TYPE: Wide-bodied airliner

PROGRAMME: Originated in Super Efficient Airliner studies undertaken in 2001-02 in parallel with (then) higher-profile Sonic Cruiser; assumed prominence when latter abandoned in December 2002. Working designation of 7E7 to indicate 'Efficient'; named Dreamliner on 15 June 2003, following public Internet vote. Programme headquarters at Everett.
Airline commitments sought from early 2004 onwards and launch in latter part of that year; configuration freeze in second quarter of 2005; first flight 2007; service entry 2008.
On 15 December 2003, Boeing's Board of Directors approved the start of marketing of the 7E7 in the expectation of receiving sufficient proposals by airlines to warrant a formal launch to the programme during 2004. World market for airliners in the 7E7 class was then estimated as between 2,000 and 3,000 over the following 20 years.

CURRENT VERSIONS: 7E7: Baseline version; length 56.0 m (184 ft); spam 58.8 m (193 ft); height 17.4 m (57 ft); 200 passengers in three-class layout. Range up to 7,800 n miles (14,445 km; 6,778 miles). MTOW 205,400 kg (452,500 lb).
7E7 SR: Short range. Length and height as 7E7, but span reduced to 51.5 m (169 ft). Total 300 passengers in two classes. Range 3,500 n miles (6,480 km; 3,040 miles). MTOW 136,075 kg (300,000 lb), with variant-specific weight-saving measures employed.
7E7 STR: Stretched; length 62.0 m (203 ft); span and height as 7E7. Some 250 passengers in two-class layout. Range up to 8,300 n miles (15,370 km; 9,550 miles). MTOW 223,000 kg (491,625 lb).

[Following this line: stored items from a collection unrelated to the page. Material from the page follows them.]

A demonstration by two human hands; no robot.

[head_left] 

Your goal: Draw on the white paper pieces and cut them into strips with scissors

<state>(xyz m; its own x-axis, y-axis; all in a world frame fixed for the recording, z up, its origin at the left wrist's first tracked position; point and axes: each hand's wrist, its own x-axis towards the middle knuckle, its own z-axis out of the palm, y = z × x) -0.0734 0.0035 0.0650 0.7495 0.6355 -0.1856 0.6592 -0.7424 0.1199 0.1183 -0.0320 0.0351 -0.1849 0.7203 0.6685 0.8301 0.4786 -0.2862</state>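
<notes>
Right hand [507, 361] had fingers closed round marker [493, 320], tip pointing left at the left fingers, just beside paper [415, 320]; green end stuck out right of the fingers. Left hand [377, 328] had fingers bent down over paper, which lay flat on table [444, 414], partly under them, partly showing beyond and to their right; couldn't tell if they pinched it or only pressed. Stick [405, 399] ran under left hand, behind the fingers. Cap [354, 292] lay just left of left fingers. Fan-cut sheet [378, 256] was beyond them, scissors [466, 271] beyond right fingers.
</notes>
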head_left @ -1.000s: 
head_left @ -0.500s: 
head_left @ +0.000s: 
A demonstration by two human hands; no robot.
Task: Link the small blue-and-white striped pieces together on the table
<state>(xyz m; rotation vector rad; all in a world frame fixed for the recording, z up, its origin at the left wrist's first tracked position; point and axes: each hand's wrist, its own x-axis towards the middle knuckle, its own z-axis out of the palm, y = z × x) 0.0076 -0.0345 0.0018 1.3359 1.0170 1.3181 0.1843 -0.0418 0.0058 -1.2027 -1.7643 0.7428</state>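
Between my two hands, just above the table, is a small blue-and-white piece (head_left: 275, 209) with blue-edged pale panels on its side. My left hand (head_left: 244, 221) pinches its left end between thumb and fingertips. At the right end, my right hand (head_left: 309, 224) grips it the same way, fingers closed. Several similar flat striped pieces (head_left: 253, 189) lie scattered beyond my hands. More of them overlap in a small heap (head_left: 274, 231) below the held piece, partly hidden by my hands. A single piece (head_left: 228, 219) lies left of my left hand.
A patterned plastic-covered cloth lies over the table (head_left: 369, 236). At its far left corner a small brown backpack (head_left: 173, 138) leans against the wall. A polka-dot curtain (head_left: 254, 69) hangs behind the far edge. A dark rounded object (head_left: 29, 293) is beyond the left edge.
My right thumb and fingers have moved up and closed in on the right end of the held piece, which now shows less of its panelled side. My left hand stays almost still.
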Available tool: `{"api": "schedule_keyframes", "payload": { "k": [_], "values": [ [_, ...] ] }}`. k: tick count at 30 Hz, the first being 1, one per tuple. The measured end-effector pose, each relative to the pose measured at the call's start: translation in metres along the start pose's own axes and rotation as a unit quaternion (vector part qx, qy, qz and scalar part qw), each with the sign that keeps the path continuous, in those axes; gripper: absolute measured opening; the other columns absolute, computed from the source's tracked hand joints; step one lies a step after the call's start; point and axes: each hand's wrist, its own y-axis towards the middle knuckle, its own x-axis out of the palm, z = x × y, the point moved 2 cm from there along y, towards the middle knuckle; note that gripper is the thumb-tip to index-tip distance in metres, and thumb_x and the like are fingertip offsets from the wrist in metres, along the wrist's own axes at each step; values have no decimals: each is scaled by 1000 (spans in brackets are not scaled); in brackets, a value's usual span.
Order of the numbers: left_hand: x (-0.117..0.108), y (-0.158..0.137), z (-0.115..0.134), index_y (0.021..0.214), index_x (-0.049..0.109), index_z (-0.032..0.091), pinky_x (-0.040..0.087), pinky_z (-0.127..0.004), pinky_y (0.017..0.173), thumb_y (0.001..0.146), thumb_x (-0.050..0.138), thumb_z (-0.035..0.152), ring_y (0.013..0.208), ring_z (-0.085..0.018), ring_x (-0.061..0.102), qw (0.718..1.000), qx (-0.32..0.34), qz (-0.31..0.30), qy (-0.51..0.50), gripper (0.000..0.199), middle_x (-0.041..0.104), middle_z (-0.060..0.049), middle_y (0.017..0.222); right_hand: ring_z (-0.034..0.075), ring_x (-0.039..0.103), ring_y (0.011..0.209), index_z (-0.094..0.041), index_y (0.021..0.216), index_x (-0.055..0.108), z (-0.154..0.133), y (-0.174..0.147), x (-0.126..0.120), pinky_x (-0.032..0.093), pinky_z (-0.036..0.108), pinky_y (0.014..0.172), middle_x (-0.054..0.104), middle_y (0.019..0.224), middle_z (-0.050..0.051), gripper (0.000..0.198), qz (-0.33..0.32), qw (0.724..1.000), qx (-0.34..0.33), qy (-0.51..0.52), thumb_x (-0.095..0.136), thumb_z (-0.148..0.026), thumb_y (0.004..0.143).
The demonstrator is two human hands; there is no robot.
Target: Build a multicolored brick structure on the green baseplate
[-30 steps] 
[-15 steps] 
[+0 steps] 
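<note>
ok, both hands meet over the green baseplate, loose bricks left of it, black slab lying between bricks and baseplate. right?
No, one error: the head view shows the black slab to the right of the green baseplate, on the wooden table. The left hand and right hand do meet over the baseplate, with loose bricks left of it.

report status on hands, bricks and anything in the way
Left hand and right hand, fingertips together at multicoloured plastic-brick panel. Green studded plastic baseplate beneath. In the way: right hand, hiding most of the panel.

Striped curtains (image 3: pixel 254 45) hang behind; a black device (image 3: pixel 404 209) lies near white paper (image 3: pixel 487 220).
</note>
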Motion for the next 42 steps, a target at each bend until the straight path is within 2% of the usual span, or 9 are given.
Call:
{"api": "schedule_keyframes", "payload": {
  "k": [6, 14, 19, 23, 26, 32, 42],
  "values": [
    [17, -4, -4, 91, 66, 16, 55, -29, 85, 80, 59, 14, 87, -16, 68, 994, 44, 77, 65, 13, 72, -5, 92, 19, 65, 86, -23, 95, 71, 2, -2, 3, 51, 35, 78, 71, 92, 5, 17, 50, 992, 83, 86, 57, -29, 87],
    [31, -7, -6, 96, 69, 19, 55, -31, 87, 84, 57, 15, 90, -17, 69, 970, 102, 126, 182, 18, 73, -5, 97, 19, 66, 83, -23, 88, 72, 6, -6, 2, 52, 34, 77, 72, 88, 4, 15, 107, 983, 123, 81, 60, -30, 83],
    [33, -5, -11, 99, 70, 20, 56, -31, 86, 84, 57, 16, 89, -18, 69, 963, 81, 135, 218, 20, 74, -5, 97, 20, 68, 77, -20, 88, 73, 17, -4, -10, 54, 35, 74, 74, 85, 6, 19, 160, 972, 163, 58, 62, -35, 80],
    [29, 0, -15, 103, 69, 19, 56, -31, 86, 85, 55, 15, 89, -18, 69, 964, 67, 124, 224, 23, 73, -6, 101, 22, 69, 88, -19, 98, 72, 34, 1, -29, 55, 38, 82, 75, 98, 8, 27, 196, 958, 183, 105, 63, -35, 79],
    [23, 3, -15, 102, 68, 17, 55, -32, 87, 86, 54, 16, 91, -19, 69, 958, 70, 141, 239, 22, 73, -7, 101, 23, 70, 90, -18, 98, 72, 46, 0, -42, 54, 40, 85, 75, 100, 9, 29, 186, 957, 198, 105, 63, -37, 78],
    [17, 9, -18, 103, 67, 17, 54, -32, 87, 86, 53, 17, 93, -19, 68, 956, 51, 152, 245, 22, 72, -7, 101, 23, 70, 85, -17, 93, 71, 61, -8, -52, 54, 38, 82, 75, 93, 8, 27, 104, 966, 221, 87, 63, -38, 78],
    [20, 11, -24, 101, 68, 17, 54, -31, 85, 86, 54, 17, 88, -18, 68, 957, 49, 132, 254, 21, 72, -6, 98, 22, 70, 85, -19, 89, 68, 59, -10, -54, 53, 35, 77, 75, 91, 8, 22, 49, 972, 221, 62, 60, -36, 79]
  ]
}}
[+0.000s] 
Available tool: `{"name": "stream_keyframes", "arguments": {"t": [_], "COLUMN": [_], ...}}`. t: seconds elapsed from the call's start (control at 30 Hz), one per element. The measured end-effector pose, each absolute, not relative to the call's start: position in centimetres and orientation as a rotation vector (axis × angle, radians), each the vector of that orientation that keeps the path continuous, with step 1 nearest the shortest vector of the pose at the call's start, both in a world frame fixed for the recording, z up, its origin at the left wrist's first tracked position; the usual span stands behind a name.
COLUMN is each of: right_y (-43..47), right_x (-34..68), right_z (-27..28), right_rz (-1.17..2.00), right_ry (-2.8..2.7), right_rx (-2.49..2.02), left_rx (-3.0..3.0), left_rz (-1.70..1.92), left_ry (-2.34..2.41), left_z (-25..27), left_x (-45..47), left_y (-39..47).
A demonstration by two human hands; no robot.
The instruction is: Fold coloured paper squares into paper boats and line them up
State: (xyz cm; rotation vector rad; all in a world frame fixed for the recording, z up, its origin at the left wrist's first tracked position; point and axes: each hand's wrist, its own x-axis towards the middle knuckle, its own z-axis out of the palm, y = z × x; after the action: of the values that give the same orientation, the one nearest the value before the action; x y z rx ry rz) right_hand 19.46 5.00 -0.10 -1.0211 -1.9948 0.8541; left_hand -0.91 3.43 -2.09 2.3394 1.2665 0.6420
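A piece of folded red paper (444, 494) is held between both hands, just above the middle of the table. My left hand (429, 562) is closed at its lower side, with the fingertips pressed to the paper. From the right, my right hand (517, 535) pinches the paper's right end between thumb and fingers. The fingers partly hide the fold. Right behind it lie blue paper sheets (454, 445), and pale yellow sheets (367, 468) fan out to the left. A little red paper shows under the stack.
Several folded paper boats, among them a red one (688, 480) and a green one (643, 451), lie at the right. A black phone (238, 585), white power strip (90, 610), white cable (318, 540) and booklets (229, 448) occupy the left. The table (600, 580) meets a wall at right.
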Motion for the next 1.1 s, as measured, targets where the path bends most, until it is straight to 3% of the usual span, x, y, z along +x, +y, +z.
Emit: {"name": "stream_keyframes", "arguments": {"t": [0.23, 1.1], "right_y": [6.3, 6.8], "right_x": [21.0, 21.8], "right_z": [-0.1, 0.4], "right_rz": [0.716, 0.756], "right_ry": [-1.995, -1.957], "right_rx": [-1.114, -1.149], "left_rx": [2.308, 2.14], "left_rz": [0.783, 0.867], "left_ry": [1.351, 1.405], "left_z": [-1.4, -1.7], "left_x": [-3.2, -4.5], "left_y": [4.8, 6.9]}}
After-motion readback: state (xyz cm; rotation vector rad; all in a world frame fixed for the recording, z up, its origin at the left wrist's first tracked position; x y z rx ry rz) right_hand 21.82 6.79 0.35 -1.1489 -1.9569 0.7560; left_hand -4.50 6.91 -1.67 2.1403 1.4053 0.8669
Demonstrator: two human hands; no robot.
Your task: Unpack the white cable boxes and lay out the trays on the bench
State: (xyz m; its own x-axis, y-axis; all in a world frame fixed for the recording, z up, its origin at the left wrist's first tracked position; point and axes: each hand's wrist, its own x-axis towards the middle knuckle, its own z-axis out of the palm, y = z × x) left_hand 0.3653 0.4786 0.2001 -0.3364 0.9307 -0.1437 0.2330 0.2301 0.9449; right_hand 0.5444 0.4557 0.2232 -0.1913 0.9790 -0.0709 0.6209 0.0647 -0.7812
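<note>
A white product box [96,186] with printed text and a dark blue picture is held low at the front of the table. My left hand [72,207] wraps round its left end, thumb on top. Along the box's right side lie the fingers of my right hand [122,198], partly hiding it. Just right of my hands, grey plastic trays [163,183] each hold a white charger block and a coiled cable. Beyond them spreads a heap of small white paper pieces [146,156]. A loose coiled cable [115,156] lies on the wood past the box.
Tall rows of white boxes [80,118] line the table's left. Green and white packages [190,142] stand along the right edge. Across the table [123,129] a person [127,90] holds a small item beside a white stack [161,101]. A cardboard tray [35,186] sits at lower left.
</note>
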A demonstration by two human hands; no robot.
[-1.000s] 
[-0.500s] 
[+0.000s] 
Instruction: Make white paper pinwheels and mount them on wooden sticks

CUSTOMERS: Boeing studies show 20-year market for between 2,000 and 3,000 mid-size airliners of 7E7 class.

DESIGN FEATURES: Intended to replace Boeing 767 and reduce seat/mile costs while providing increased versatility by enabling direct operations into smaller airports, there by obviating the inconvenience of passenger transfers at hubs.
Efficiency gains of 15 to 20 per cent, compared to Boeing 767, to be achieved by 17 per cent reduction in fuel burn, aerodynamic improvements and airframe weight reduction. Cruising Mach No 0.85.
Low wing configuration with two pylon-mounted turbofans underwing. Sweptback wing with increased sweep at tips, latter partly upturned. Pronounced sweep on fin leading- and trailing-edges.

FLYING CONTROLS: Outboard and inboard ailerons; two-section elevator; single-piece rudder. Three-section spoilers/airbrakes ahead of outboard flaps; two section spoilers/airbrakes ahead of inboard flaps.

STRUCTURE: Up to 65 per cent of airframe built by external suppliers. Some 35 per cent produced in Japan, with Mitsubishi contributing composites wingbox; Kawasaki the intermediate forward fuselage, main landing gear well and wing fixed trailing edge; Fuji responsible for centre wing box and integration of whellwells. Vought and Alenia team producing 26 per cent, principally centre and rear fuselage sections and tailplane; Boeing producing 35 per cent at Australian, Canadian and US sites (forward fuselage and flight deck at Wichita, wing/fuselage fairings at Winnipeg, wing moving leading – and trailing-edges at Tulsa and Australia, and fin at Frederickson); with 4 per cent unallocated at end of 2003. Composites for "majority" of fuselage and wing, predominantly carbon fibre/epoxy but with titanium-graphite (TiGr) laminate in wings. Possible use of new aluminium alloys for smaller structural pieces. Airframe 50 per cent composites by weight: 20 per cent aluminium; 15 per cent titanium; and 10 per cent steel.

POWER PLANT: Two turbofans, each in 280 to 302 kN (63,000 to 68,000 lb st) class, with bypass ratio between 9 and 12, pressure ratio 50:1 and fan diameter up to 2.92 m (9 ft 7 in). Candidates offered by General Electric, Pratt & Whituey and Rolls-Royce, with two selected as production optiobs. Decision postponed from late 2003 to mid-2004.

ACCOMODATION: Eight-abreast (two-four-two) seating. Cabin max width 5.74 m (18 ft 10 in). Underfloor hold able to carry LD3 containers two abreast. Cabin equivalent altitude 1,830 m (6,000 ft) with 20 to 30 per cent humidity.

SYSTEMS: Real-time structural monitoring by continuous collection of data from embedded sensors. Variable-frequency electrical system; 320 bar (5,000 lb/sq in) hydraulic system.